## Task statement
Say how many of the lines below contain the word "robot"; nothing else belongs in the answer.

Data excerpts START

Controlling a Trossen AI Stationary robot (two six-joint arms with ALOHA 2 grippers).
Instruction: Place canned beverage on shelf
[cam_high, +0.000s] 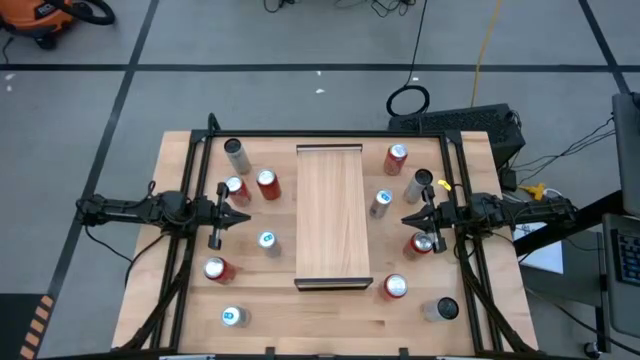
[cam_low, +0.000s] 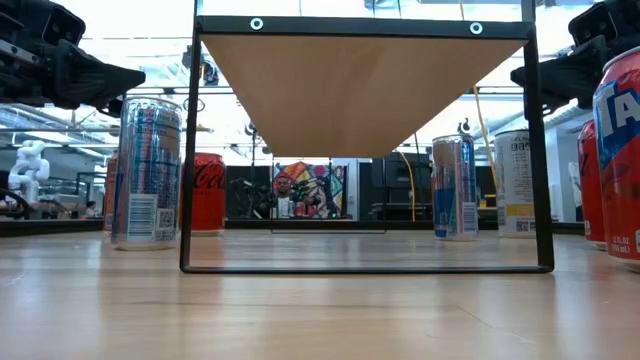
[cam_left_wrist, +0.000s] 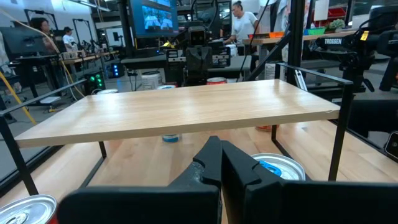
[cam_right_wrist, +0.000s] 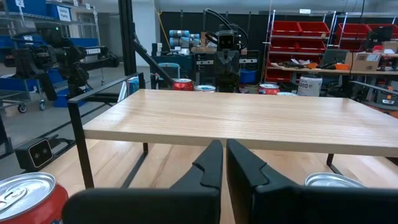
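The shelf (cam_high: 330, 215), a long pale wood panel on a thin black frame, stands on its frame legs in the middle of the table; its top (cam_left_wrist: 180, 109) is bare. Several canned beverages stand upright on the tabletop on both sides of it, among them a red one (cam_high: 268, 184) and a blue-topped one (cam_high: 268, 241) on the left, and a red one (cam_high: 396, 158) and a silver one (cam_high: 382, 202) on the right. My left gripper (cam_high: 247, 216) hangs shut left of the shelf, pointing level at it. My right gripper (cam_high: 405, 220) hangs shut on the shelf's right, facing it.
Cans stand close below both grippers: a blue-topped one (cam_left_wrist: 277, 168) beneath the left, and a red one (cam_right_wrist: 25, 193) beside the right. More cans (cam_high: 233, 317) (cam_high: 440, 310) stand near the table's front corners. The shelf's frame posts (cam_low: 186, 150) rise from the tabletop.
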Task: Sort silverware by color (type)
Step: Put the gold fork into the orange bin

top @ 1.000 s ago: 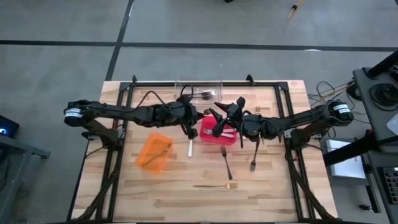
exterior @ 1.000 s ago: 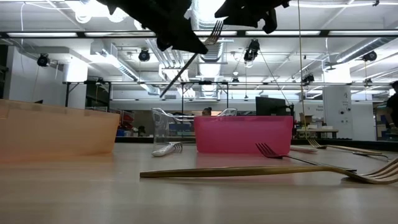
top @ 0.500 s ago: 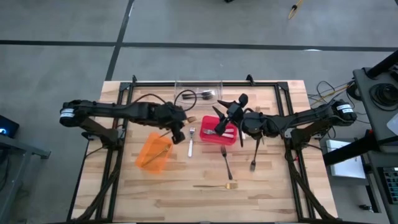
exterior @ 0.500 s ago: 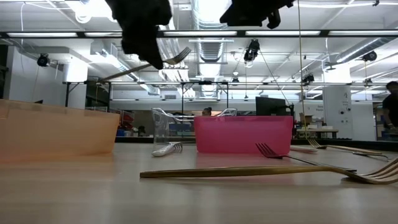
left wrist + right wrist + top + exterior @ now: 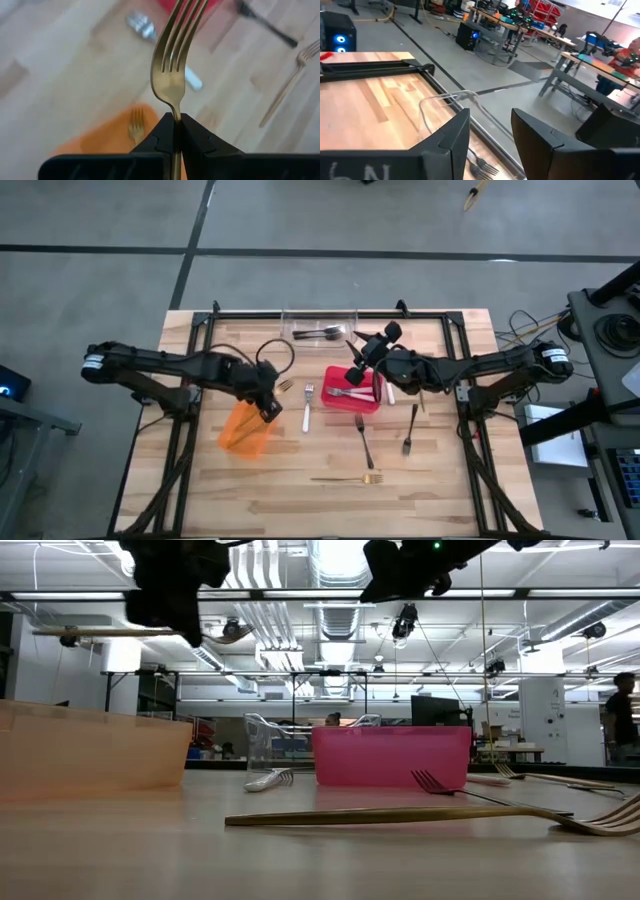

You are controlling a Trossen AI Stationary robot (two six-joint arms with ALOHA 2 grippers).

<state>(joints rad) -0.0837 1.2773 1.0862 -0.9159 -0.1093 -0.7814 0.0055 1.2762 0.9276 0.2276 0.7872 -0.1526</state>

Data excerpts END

## Answer to this task
2